Huy, but remember there are a couple of differences. First off 10.6 will improve upon OS X code, not Windows XP code.

And then there was Aero. Glass especially didn't run on much.

But those are a wish list of security features, hopefully Apple listen and implement all of them. We don't want to see OS X to be hacked into faster than Vista again (http://www.tuaw.com/2008/03/28/macbook-air-knocked-out-quickly-in-cansecwest-contest/).

Peter Mount
27th June 2008, 11:23 PM
Those points remind me of Windows Vista and improvements made over XP.

Just saying. Snow Leopard is a bit like Vista in that way, under the hood changes. :)

:eek:

Couldn't you have chosen a better comparison?

Alucard
27th June 2008, 11:38 PM
The problem is that vista also mucked around with the functionality of the OS, while snow leopard doesn't look like its going to try to do that.

The biggest problem is that vista asks you hundreds of times if you want to run something. Also, certain programs (like wow) need admin installation or something that isn't default, in order to run. Not sure if they fixed this.

I imagine snow leopard wont have a very noticeable change, and will result in a few people screaming that these should have simply being leopard updates. Just my prediction, based on not much at all.

AnthoMac
28th June 2008, 12:21 AM
I love the idea of Snow Leopard. Trim up the post 2000 OS X code and then as a result all the features should run much faster for the end user. Win situation towards developers and consumers.

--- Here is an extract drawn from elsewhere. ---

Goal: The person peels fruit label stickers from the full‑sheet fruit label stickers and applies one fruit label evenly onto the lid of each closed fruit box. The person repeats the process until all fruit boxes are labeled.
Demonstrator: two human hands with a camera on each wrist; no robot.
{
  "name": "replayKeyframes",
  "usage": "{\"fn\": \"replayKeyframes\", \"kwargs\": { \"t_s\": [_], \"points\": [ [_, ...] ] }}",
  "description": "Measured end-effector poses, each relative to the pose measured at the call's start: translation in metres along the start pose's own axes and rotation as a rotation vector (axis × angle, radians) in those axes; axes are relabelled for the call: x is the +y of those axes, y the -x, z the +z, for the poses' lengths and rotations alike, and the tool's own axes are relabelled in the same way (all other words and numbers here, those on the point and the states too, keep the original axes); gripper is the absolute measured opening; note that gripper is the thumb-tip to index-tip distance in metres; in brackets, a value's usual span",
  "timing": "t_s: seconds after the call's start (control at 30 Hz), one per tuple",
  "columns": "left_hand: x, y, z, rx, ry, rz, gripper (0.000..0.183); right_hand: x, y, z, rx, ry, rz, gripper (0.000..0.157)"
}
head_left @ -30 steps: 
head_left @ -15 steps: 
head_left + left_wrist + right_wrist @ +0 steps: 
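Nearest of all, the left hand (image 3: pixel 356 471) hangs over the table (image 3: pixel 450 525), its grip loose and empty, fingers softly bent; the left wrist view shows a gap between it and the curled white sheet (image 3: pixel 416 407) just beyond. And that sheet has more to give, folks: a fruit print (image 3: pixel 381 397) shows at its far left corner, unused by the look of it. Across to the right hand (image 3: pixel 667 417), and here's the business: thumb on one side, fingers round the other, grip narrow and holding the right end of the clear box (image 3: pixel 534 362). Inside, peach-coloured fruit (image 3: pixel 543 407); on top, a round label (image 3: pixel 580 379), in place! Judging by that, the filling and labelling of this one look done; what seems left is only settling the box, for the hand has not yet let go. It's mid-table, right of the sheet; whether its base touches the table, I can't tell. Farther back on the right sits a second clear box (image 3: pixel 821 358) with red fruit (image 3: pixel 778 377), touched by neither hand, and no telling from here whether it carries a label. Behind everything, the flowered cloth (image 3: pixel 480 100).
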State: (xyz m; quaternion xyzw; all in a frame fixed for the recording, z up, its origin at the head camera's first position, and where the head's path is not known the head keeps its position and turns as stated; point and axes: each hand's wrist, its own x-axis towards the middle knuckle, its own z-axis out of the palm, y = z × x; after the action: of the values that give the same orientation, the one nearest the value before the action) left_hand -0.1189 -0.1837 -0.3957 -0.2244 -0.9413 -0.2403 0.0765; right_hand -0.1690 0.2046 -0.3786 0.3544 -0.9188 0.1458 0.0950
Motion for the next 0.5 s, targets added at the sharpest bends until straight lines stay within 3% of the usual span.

As OS X gains popularity the emphasis to tighten security is paramount as more consumers go online and such.

The Goat
28th June 2008, 02:14 AM
GRUBER: Are there any precautions you think typical Mac users should take that they arenít now?

DAI ZOVI: I would recommend they make their primary user account a non-admin user, I think that is a reasonable compromise between usability and security. I would also recommend that more security-conscious users create a separate keychain with a 5 minute timeout for important passwords. Even if the user is using FileVault, a separate encrypted disk image for sensitive financial or personal documents is another simple and prudent measure to protect your personal information.

An interesting read thank you decryption and the recommendations above don't even have to wait until Snow Leopard.